• _What this task involves_
Print each line exactly, from the one with "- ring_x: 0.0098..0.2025" to the very last line of the listing, and keep the pictures out.

• _Recorded information_
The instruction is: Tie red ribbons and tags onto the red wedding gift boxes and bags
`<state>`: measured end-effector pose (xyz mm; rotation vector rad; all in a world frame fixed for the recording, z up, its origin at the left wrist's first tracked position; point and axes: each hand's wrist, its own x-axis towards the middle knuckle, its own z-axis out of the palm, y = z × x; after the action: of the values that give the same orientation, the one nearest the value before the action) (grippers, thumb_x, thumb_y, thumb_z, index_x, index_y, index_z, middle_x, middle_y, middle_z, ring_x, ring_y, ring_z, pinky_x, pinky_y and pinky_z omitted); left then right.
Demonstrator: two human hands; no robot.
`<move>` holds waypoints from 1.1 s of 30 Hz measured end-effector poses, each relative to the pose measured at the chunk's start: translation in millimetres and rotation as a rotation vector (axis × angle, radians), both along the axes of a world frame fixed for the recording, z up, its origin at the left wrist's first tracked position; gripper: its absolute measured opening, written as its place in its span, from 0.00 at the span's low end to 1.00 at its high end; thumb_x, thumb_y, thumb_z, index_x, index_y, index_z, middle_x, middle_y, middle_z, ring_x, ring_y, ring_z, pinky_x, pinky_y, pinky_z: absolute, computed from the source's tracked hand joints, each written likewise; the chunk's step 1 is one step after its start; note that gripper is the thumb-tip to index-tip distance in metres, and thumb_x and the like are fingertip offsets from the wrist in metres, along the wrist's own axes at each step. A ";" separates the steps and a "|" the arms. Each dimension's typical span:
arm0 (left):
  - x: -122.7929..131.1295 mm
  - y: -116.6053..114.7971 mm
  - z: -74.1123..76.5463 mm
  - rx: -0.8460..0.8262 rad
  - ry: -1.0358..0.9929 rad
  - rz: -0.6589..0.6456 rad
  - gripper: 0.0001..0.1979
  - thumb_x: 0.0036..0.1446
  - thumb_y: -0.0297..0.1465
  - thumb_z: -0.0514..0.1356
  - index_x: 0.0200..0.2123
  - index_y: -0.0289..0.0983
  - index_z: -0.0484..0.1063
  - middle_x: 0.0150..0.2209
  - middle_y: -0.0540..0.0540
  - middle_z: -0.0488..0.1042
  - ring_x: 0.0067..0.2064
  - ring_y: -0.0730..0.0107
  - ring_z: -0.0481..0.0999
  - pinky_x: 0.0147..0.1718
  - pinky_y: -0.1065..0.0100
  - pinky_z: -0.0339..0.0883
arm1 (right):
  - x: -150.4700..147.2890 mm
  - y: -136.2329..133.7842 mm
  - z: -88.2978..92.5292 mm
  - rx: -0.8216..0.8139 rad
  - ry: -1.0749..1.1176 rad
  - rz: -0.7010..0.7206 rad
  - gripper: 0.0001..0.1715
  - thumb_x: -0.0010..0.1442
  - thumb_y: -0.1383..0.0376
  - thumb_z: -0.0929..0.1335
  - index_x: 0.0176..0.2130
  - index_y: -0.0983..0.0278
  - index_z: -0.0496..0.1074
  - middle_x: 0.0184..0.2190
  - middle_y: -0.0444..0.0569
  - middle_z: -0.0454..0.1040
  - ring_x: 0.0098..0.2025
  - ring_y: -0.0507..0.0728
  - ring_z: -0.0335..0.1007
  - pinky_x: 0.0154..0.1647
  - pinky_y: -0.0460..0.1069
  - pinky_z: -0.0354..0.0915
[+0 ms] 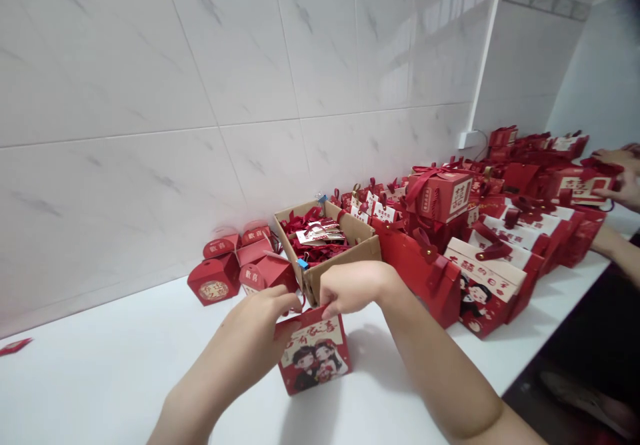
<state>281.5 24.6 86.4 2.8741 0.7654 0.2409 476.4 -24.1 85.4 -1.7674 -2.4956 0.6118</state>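
A small red and cream gift box (316, 358), printed with a cartoon couple, stands slightly tilted on the white table in front of me. At its upper left edge my left hand (267, 315) is closed, fingers curled near a thin ribbon loop. My right hand (356, 287) pinches the upper right edge of the same box, thumb against the front. The fingertips of the left hand are partly hidden. Just behind the hands, an open cardboard box (361, 250) holds red ribbons (301, 221) and white printed tags (323, 233).
Several small red boxes (214, 281) sit by the tiled wall at left. Rows of red gift bags (487, 285) fill the right side, with a ribboned box (440, 195) on top. Another person's hand (623, 175) is at far right. A red scrap (15, 347) lies far left.
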 end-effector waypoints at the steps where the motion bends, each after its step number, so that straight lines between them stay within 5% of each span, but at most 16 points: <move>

• _The completed task_
  - ring_x: 0.0098..0.2025
  - ring_y: -0.0507..0.0728
  - ring_z: -0.0335..0.1007
  - pinky_x: 0.0154..0.1647
  - pinky_y: -0.0460..0.1069
  - pinky_z: -0.0354..0.0915
[+0 ms] 
<state>281.5 24.6 86.4 2.8741 0.7654 0.2409 476.4 -24.1 85.4 -1.7674 -2.4956 0.6118</state>
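A small red and cream gift box (316, 358), printed with a cartoon couple, stands slightly tilted on the white table in front of me. At its upper left edge my left hand (267, 315) is closed, fingers curled near a thin ribbon loop. My right hand (356, 287) pinches the upper right edge of the same box, thumb against the front. The fingertips of the left hand are partly hidden. Just behind the hands, an open cardboard box (361, 250) holds red ribbons (301, 221) and white printed tags (323, 233).
Several small red boxes (214, 281) sit by the tiled wall at left. Rows of red gift bags (487, 285) fill the right side, with a ribboned box (440, 195) on top. Another person's hand (623, 175) is at far right. A red scrap (15, 347) lies far left.
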 end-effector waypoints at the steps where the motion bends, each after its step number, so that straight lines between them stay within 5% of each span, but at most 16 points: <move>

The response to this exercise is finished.